What to do:
Instruction for the entries that follow: retype exactly the lines from the line with "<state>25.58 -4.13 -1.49" to the line with "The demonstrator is", both included, and omit all others.

Raw data:
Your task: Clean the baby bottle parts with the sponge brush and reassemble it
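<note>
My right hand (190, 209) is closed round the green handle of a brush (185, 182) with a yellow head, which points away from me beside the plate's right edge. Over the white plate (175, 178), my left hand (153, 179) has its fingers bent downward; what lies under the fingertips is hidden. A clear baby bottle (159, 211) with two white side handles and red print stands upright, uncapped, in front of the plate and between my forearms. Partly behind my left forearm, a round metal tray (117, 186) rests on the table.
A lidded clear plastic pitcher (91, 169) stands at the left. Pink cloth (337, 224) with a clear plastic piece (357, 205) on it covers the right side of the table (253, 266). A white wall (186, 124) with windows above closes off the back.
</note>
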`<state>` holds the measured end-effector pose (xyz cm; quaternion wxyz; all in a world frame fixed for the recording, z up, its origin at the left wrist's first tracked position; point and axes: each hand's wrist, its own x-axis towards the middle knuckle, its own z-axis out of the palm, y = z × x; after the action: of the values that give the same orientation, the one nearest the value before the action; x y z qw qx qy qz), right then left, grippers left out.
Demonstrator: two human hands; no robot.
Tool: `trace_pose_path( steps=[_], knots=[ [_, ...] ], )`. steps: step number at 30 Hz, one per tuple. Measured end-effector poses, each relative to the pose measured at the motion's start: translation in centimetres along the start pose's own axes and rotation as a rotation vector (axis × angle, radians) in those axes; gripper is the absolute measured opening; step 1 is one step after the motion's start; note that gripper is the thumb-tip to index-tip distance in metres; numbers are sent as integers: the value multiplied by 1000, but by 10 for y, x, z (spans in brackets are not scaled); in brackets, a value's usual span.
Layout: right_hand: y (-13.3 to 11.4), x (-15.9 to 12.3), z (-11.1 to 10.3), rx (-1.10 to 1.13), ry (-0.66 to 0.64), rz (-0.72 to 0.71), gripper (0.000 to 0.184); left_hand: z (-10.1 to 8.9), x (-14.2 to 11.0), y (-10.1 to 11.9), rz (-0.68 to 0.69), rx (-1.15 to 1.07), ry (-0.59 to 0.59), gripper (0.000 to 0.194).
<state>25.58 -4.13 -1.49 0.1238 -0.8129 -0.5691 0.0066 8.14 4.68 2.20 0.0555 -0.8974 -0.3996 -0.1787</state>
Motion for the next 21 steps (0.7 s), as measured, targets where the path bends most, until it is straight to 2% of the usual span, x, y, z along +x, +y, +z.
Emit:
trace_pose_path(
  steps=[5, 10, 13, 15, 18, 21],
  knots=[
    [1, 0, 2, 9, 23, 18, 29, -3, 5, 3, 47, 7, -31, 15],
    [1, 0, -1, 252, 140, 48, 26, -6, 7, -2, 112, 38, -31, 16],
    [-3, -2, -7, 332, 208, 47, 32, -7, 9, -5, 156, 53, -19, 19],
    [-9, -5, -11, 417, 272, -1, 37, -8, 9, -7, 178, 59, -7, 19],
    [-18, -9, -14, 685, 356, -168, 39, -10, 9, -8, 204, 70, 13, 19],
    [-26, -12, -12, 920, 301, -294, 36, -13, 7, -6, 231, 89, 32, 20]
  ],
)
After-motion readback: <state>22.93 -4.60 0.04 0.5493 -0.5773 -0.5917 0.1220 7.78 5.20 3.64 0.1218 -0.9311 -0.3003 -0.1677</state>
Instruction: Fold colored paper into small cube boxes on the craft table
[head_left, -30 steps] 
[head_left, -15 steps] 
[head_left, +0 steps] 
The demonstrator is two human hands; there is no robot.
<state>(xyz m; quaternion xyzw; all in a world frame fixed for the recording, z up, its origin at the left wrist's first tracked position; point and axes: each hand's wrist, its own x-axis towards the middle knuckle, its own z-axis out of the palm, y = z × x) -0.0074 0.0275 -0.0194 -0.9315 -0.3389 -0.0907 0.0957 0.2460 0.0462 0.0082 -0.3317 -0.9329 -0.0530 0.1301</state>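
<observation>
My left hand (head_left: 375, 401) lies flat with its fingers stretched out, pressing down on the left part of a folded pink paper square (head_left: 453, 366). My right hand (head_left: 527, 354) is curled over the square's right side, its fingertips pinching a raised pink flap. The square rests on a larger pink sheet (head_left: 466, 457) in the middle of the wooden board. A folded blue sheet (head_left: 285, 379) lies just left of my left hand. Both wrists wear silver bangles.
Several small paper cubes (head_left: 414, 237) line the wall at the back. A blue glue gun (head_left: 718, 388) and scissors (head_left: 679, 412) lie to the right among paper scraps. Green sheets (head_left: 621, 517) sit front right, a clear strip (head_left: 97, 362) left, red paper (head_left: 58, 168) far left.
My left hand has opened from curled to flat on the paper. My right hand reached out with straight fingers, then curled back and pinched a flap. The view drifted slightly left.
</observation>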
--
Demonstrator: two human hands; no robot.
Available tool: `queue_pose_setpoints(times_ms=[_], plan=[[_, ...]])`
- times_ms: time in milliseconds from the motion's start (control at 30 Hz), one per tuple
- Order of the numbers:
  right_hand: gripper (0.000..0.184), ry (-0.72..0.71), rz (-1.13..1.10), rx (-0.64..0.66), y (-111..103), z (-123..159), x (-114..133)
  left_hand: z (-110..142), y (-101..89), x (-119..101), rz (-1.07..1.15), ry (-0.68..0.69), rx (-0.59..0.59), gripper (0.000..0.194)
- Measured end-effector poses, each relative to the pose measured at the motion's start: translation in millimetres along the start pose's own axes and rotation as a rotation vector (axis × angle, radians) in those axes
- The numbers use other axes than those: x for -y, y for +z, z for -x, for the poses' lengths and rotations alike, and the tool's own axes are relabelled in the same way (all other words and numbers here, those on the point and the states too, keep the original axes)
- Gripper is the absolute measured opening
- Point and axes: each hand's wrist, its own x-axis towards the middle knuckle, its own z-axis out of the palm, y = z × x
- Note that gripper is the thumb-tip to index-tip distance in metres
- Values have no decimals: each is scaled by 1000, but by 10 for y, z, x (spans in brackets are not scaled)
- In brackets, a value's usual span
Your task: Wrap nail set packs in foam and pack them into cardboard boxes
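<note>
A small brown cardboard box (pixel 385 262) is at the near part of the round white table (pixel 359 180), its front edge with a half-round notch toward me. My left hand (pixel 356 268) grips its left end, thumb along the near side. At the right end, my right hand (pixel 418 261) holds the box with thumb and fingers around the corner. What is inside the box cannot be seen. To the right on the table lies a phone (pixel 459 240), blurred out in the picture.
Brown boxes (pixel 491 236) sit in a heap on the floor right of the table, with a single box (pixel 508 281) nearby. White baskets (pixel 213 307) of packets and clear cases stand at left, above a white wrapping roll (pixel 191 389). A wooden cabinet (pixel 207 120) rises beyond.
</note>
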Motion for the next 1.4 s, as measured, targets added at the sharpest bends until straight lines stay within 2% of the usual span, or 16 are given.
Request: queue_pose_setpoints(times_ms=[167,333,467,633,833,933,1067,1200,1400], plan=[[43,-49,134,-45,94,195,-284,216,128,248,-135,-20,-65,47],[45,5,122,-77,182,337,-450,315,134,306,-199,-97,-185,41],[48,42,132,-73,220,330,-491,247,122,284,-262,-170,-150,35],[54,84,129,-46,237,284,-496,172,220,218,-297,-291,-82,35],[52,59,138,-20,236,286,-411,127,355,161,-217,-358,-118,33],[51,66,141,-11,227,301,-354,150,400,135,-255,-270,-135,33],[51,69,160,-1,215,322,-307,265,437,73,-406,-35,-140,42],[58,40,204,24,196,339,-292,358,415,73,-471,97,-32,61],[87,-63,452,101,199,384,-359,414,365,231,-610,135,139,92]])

Task solution:
<state>25.58 -4.13 -1.49 0.1238 -0.8129 -0.5691 0.0066 8.14 4.68 2.20 0.0555 -0.8974 -0.3996 -0.1787</state>
Motion for the next 21 steps (0.7 s), as measured, targets where the path bends most, until it is straight to 2% of the usual span, x, y, z along +x, +y, +z.
Emit:
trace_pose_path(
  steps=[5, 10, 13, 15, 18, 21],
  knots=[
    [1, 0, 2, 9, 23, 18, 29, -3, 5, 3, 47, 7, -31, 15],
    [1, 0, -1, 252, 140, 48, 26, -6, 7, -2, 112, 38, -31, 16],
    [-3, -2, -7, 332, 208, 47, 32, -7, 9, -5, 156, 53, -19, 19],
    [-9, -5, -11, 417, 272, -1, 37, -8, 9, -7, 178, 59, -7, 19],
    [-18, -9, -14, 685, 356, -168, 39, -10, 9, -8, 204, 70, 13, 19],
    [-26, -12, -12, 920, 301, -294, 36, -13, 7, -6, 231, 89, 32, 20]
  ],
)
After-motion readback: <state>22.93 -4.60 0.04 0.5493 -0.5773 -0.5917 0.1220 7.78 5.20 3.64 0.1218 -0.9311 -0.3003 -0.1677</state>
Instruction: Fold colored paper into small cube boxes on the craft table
[head_left, -30 steps] 
[head_left, -15 steps] 
[head_left, +0 steps] 
The demonstrator is two human hands; there is no robot.

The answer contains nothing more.